These two cases are given the names tardyon (or bradyon in more modern usage) and luxon, for “slow particle” and “light particle”.  Tachyon is the name given to the supposed “fast particle” which would move with v > c. Tachyons were first introduced into physics by Gerald Feinberg, in his seminal paper “On the possibility of faster-than-light particles” [Phys. Rev. 159, 1089—1105 (1967)].

Now another familiar relativistic equation is

E = m[1−(v/c)²]−½.

Tachyons have v > c.  This means that E is imaginary!  Well, what if we take the rest mass m, and take it to be imaginary?  Then E is negative real, and E² − p² = m² < 0.  Or, p² − E² = M², whereM is real.  This is a hyperbola with branches in the spacelike region of spacetime.  The energy and momentum of a tachyon must satisfy this relation.

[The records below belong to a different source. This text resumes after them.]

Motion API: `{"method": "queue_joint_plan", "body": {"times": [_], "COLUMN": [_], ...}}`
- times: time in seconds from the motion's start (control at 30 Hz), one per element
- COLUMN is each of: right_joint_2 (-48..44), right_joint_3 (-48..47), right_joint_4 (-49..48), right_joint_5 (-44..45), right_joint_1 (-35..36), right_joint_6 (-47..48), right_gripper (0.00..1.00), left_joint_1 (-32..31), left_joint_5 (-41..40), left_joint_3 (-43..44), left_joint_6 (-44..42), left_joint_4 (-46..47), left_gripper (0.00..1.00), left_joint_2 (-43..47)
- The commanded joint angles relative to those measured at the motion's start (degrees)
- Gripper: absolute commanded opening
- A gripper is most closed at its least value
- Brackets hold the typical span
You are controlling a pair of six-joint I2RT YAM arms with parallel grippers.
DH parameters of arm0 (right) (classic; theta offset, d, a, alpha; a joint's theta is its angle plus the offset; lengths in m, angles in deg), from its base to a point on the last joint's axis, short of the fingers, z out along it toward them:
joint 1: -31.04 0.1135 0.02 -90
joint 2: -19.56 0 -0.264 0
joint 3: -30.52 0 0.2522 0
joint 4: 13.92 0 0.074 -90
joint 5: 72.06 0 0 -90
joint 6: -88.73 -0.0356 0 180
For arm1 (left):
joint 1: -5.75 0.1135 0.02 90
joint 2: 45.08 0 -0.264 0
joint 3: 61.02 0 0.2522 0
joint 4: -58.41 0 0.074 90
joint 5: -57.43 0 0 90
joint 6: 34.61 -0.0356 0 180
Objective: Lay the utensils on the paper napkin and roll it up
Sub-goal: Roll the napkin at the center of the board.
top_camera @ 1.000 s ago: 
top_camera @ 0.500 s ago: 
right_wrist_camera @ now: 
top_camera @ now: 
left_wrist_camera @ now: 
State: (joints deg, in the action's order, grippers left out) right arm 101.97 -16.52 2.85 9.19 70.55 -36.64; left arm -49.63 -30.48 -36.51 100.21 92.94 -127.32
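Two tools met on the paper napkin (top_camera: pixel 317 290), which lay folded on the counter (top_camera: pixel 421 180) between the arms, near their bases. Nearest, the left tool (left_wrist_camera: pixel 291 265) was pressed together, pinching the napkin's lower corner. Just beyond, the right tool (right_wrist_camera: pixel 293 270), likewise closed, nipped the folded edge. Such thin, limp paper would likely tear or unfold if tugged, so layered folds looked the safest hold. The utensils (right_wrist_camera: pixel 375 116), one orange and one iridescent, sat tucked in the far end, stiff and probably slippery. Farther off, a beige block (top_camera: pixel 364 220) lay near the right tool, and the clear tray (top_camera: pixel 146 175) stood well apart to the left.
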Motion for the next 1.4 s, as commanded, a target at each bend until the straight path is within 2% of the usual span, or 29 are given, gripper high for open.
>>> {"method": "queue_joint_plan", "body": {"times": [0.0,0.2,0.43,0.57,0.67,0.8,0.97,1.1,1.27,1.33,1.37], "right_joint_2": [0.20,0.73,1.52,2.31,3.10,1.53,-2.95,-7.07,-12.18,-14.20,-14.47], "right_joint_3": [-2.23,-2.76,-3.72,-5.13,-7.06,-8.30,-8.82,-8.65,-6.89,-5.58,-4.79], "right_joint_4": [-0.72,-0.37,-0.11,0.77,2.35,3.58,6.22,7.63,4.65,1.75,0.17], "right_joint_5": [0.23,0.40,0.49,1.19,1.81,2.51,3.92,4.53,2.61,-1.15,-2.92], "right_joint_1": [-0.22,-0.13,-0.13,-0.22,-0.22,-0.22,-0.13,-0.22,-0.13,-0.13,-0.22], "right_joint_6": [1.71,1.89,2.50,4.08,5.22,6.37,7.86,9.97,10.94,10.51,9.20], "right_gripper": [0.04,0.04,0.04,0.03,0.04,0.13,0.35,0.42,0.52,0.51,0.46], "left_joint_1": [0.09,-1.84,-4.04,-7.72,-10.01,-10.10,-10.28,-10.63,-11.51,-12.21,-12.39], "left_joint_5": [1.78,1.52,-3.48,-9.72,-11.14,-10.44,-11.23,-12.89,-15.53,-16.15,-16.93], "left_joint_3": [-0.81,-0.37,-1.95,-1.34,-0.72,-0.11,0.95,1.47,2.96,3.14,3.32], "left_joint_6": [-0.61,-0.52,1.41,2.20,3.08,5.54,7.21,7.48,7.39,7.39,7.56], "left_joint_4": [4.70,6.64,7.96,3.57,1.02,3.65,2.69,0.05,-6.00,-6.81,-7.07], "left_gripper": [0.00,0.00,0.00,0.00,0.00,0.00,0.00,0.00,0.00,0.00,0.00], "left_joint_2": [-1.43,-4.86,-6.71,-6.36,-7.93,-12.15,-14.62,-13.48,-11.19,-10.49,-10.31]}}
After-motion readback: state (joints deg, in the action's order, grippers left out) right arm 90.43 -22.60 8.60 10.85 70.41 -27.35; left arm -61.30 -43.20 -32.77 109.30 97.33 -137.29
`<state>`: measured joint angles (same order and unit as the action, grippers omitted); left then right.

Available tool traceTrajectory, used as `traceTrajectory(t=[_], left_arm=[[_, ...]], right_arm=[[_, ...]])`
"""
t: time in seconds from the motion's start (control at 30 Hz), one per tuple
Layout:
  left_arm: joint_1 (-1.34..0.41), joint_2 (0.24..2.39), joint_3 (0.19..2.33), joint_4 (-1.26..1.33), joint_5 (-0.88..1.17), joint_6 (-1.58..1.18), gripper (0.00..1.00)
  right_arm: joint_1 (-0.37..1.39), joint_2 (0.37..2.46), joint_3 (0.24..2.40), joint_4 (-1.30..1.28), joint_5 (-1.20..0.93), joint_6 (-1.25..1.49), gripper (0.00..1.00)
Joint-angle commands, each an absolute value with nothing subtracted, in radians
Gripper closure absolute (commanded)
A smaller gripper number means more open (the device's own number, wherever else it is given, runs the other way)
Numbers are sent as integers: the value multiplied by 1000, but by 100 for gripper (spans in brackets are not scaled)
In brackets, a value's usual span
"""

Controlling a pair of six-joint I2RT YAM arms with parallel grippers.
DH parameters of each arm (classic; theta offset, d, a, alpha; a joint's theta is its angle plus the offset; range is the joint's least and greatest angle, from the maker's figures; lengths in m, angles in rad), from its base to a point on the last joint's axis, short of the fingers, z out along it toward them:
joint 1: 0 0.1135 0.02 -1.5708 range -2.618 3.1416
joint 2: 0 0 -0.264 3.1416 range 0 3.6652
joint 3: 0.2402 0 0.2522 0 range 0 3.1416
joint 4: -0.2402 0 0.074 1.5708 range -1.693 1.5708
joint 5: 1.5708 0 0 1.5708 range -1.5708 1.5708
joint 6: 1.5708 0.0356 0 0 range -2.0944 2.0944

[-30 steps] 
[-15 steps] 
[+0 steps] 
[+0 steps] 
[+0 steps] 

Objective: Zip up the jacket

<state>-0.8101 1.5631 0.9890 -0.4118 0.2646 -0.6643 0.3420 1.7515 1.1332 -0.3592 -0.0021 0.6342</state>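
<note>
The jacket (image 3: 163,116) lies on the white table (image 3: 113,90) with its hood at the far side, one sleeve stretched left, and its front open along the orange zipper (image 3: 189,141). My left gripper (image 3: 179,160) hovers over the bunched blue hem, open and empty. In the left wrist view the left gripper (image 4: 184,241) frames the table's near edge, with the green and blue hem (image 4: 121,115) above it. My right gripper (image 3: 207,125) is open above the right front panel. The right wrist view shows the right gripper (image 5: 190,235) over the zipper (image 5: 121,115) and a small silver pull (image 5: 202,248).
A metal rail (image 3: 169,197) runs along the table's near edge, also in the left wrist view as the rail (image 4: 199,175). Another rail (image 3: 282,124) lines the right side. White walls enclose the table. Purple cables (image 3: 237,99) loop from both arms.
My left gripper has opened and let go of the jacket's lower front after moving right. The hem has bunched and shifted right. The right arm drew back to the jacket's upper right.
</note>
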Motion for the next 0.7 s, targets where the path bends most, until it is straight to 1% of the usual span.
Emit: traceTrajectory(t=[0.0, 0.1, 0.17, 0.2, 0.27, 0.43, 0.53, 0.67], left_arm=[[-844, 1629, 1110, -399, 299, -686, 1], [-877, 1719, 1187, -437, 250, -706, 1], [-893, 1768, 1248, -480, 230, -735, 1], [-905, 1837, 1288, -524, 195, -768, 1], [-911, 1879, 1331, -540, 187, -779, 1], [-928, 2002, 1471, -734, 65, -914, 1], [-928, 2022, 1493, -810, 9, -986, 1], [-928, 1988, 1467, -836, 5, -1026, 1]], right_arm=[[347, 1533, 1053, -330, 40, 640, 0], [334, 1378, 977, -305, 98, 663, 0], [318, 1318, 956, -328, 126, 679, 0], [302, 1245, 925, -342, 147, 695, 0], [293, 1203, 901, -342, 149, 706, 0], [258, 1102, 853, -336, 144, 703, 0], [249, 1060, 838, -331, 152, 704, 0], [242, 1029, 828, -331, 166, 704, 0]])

You can now deduce many interesting properties of tachyons.  For example, they accelerate (p goes up) if they lose energy (E goes down).  Furthermore, a zero-energy tachyon is “transcendent”, or moves infinitely fast.  This has profound consequences.  For example, let’s say that there were electrically charged tachyons.  Since they would move faster than the speed of light in the vacuum, they should produce Cherenkov radiation.  This would lower their energy, causing them to accelerate more!  In other words, charged tachyons would probably lead to a runaway reaction releasing an arbitrarily large amount of energy.  This suggests that coming up with a sensible theory of anything except free (noninteracting) tachyons is likely to be difficult.  Heuristically, the problem is that we can get spontaneous creation of tachyon-antitachyon pairs, then do a runaway reaction, making the vacuum unstable.  To treat this precisely requires quantum field theory, which gets complicated.  It is not easy to summarize results here.  However, one reasonably modern reference is Tachyons, Monopoles, and Related Topics, E. Recami, ed. (North-Holland, Amsterdam, 1978).

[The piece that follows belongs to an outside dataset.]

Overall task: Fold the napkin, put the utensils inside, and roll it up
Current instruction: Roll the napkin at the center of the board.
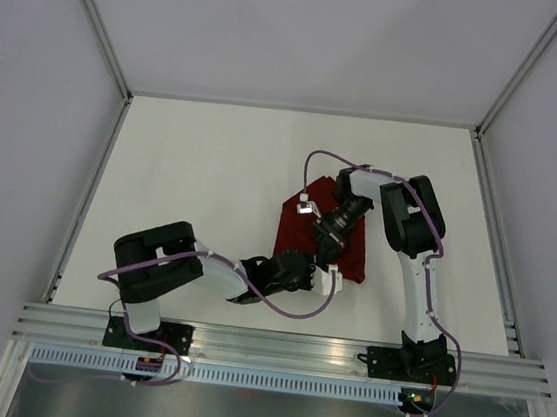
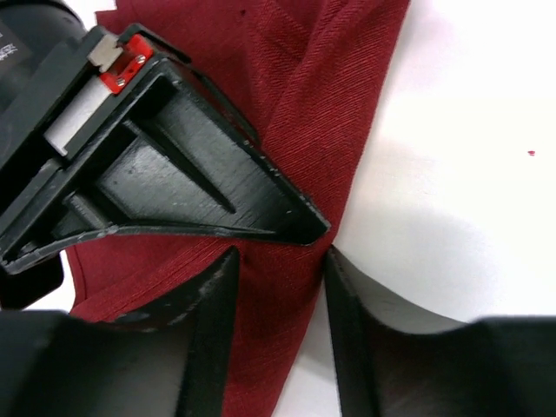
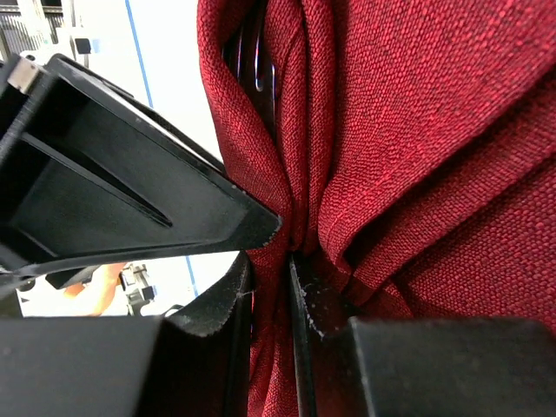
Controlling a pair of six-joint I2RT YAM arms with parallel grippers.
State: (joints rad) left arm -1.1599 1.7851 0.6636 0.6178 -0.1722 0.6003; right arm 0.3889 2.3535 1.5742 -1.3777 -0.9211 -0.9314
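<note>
The napkin [image 1: 288, 232] lies bunched and partly folded on the tabletop [image 1: 211, 181], and both arms meet over the napkin's near edge. The right end effector [image 3: 274, 287] is pressed together on a gathered ridge of the napkin, with several layers squeezed between its fingers. The left end effector [image 2: 281, 256] stands spread and holds nothing. One of its fingers is over the cloth and the other is just past the napkin's edge, above bare tabletop. The utensils cannot be made out; if they are inside the napkin, the folds hide them.

This looks like the rolling stage, with the cloth being gathered into a bundle. To do it well, the left end effector should come down low enough to straddle every layer at the napkin's edge and close just beside the right one's pinch. That grip should be firm before the right one loosens at all, so the folds do not spring open. The two fingertips sit very close together over the napkin, so any approach should be slow and slightly offset to avoid a knock. Even tension along the napkin's edge should give a tight roll.
</note>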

However, tachyons are not entirely invisible.  You can imagine that you might produce them in some exotic nuclear reaction.  If they are charged, you could “see” them by detecting the Cherenkov light they produce as they speed away faster and faster.  Such experiments have been done but, so far, no tachyons have been found.  Even neutral tachyons can scatter off normal matter with experimentally observable consequences.  Again, no such tachyons have been found.

How about using tachyons to transmit information faster than the speed of light, in violation of Special Relativity?  It’s worth noting that when one considers the relativistic quantum mechanics of tachyons, the question of whether they “really” go faster than the speed of light becomes much more touchy!  In this framework, tachyons are waves that satisfy a wave equation.  Let’s treat free tachyons of spin zero, for simplicity.  We’ll set c = 1 to keep things less messy.  The wavefunction of a single such tachyon can be expected to satisfy the usual equation for spin-zero particles, the Klein-Gordon equation:

(□ + m²)φ = 0

where □ is the D’Alembertian, which in 3+1 dimensions is just

□ = ∂²/∂t² − ∂²/∂x² − ∂²/∂y² − ∂²/∂z².

The difference with tachyons is that m² is negative, and so m is imaginary.

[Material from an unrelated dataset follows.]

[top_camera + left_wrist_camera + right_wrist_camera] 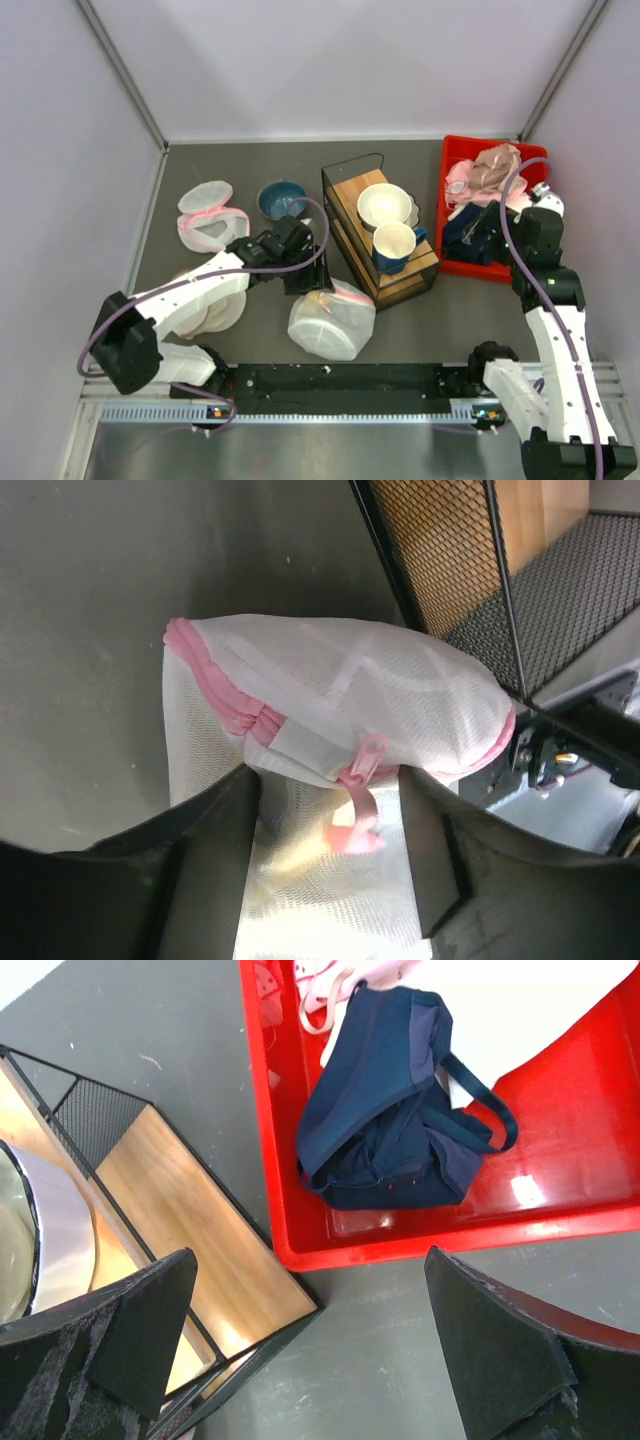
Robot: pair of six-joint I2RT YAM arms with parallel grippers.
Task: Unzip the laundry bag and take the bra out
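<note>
The pink zipper pull (358,798) of the laundry bag (370,680) is framed between the part-open, empty fingers of the left end effector (328,785); mesh may be pinched alongside it, jamming the zipper. The right end effector (310,1305) is held wide, empty.

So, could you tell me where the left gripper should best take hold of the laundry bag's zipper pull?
Pinch the pink zipper pull by its dangling tab, coming straight on from the wrist camera's side: it hangs loose off the laundry bag's trim, between the left gripper's open fingers.
</note>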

To simplify the math a bit, let’s work in 1+1 dimensions with co-ordinates x and t, so that

□ = ∂²/∂t² − ∂²/∂x².

Everything we’ll say generalizes to the real-world 3+1-dimensional case.  Now, regardless of m, any solution is a linear combination, or superposition, of solutions of the form

φ(t,x) = exp(−iEt + ipx)

where E² − p² = m².  When m² is negative there are two essentially different cases.  Either | p | ≥ | E |, in which case E is real and we get solutions that look like waves whose crests move along at the rate | p/E | ≥ 1, i.e., no slower than the speed of light.  Or | p | < | E |, in which case E is imaginary and we get solutions that look like waves that amplify exponentially as time passes!

We can decide as we please whether or not we want to consider the second type of solution.  They seem weird, but then the whole business is weird, after all.

(1)  If we do permit the second type of solution, we can solve the Klein-Gordon equation with any reasonable initial data — that is, any reasonable values of φ and its first time derivative at t = 0.  (For the precise definition of “reasonable”, consult your local mathematician.)  This is typical of wave equations.  And, also typical of wave equations, we can prove the following thing: if the solution φ and its time derivative are zero outside the interval [−L, L] when t = 0, they will be zero outside the interval [−L− | t |, L + | t |] at any time t.  In other words, localized disturbances do not spread with speed faster than the speed of light!  This seems to go against our notion that tachyons move faster than the speed of light, but it’s a mathematical fact, known as “unit propagation velocity”.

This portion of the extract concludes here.